On the last day of the Stanford-Vienna Conference, 22 June 2011, the participants dealt with “Asylum, Immigration and Human Trafficking”. The session was opened by Gerhard Hafner. He gave the floor to the first speaker Margit Ammer, who introduced the development of the competences of the EU in the area of asylum and immigration. She outlined the major human rights challenges. Joachim Stern took over with his presentation on EU policies and perspectives on migration and human rights after Lisbon. He concluded that the effects of the new framework included minor improvements but, however, also substantial drawbacks. With Maria Grazia Giammarinaro, the focus shifted from EU immigration and asylum law and policy to human trafficking. She outlined the factual situation of trafficked human beings and the striking easiness with which a crime like that can be committed. The social vulnerability of migrants often makes them subject to human trafficking, which links the phenomenon of migration and human trafficking. Further policy areas that would have to be included would be the labor market as well as the responsibility of businesses with regard to human rights. Katherine Jolluck dealt with trafficking of women and girls in Eastern Europe for sexual exploitation. She focused on the Council of Europe Convention on Action against Trafficking in Human Beings of 2005 and argued that it followed a human rights based approach. She sketched the actions taken by Eastern European countries, which led her to the conclusion that even though considerable progress has been made in Eastern Europe with regard to the understanding of human trafficking and best practices, the commitment however, needed to run deeper in the governments and societies in order to achieve real progress.

During the closing session, the outcomes of the Conference were summarized and the different approaches compared. In her final comparison, Helen Stacy concluded that Europe is the envy of the US when it comes to the existing institutionalized human rights framework. She analyzed that to a certain extent, Europeans have recognized that national sovereignty has become a secondary interest and Europe has become a collective primary interest. In the US, human rights are much more a political matter and are not so much present in the legislative discourse. How human rights are implemented is a question of politics. Her final conclusion was that many roads lead to Rome. She sees that law is only one of the options, which works with civil society, individuals and global capital. The European systematic regulatory path is not the American way. Manfred Nowak observed that the major differences are in foreign policy where the US takes a leading role and Europe has a problem to speak with one voice. Further differences relate to the manner how human trafficking is dealt with. Whereas in Europe it is at least to some extent framed by a human rights discourse, in the US, it is approached from the criminal law aspects.
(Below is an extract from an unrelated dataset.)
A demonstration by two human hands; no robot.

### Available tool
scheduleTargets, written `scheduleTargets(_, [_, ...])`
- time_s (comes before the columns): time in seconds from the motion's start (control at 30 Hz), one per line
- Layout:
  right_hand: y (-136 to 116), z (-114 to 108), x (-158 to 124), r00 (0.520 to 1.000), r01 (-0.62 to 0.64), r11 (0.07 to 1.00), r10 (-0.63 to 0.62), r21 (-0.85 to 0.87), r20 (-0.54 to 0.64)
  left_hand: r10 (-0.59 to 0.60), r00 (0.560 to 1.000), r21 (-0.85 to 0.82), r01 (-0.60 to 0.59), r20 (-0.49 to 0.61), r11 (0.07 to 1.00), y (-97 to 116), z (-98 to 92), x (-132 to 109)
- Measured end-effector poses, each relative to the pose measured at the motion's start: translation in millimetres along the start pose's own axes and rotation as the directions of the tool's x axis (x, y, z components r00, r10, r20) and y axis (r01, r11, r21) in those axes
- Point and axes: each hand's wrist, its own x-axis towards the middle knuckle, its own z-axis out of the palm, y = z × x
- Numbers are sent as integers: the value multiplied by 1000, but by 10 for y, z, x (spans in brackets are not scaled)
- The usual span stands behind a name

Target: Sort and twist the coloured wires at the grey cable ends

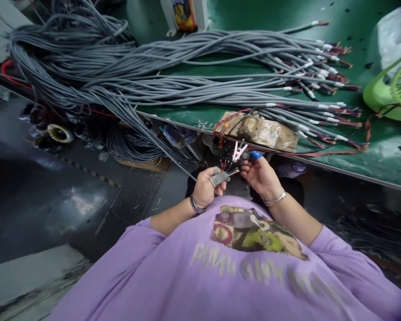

Allen Weiner concluded the theoretical discourse by applying it to six hypothetical individuals and analyzing how the different approaches in the US and in Europe and the supposedly “better” human rights system in Europe would affect their particular situations: The middle class student, the blue-collar worker, the female corporate executive, the illegal immigrant from Algeria, the lawful immigrant from Ghana and the chronically ill person. Manfred Nowak concluded that on average, most of them would be better off in Europe, however, the immigrant would most probably have better chances to climb the career ladder in the US than anywhere in Europe. Helen Stacy confirmed this by relating it to the background to US human rights approaches and observing that in the US the great leap is easier no matter who you are, which encourages individuals to be exceptional. The successful conference was formally closed by the University of Vienna’s rector Georg Winckler.